Only the pictures are to be left out; write out the rest of the data exactly.

Start of Recorded data

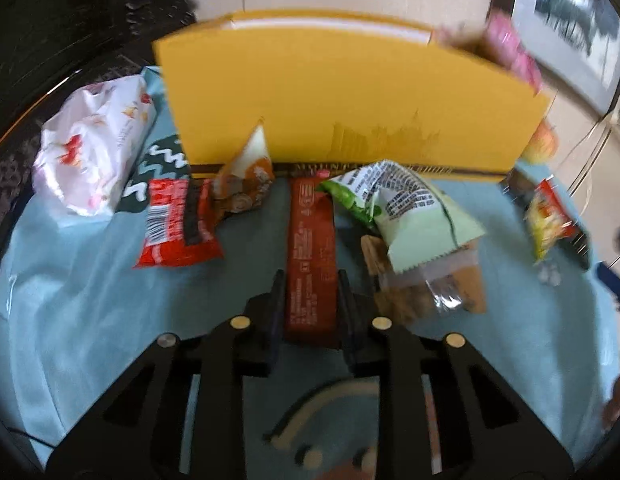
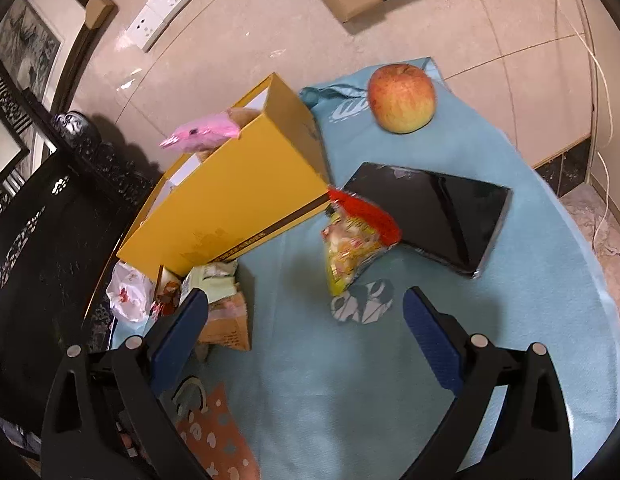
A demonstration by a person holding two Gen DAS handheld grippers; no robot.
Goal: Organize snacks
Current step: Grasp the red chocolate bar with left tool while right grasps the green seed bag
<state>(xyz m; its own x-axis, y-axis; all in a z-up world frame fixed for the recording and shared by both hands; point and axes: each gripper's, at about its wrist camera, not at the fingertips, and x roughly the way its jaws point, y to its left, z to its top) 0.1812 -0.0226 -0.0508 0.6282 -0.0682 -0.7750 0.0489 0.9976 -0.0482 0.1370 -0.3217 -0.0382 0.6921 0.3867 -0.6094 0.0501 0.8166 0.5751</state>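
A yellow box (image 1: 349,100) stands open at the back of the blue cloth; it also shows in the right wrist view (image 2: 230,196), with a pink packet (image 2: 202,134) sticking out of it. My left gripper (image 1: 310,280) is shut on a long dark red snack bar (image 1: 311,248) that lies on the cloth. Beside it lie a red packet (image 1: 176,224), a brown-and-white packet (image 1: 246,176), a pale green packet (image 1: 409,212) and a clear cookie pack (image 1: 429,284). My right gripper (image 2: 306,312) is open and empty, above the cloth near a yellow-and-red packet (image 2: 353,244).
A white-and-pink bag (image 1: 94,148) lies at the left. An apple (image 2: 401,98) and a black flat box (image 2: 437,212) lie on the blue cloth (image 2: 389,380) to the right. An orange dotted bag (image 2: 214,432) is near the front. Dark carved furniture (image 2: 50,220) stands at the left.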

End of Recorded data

### Result
A demonstration by a person holding two Gen DAS handheld grippers; no robot.
Goal: Organize snacks
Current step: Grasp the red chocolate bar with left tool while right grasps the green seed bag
<state>(xyz m; its own x-axis, y-axis; all in a z-up world frame fixed for the recording and shared by both hands; point and axes: each gripper's, at about its wrist camera, not at the fingertips, and x roughly the way its jaws point, y to its left, z to its top) 0.1812 -0.0226 -0.0508 0.6282 -0.0682 -0.7750 0.0489 0.9976 -0.0482 0.1370 -0.3217 -0.0382 0.6921 0.3867 -0.6094 0.0501 0.8166 0.5751</state>
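A yellow box (image 1: 349,100) stands open at the back of the blue cloth; it also shows in the right wrist view (image 2: 230,196), with a pink packet (image 2: 202,134) sticking out of it. My left gripper (image 1: 310,280) is shut on a long dark red snack bar (image 1: 311,248) that lies on the cloth. Beside it lie a red packet (image 1: 176,224), a brown-and-white packet (image 1: 246,176), a pale green packet (image 1: 409,212) and a clear cookie pack (image 1: 429,284). My right gripper (image 2: 306,312) is open and empty, above the cloth near a yellow-and-red packet (image 2: 353,244).
A white-and-pink bag (image 1: 94,148) lies at the left. An apple (image 2: 401,98) and a black flat box (image 2: 437,212) lie on the blue cloth (image 2: 389,380) to the right. An orange dotted bag (image 2: 214,432) is near the front. Dark carved furniture (image 2: 50,220) stands at the left.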

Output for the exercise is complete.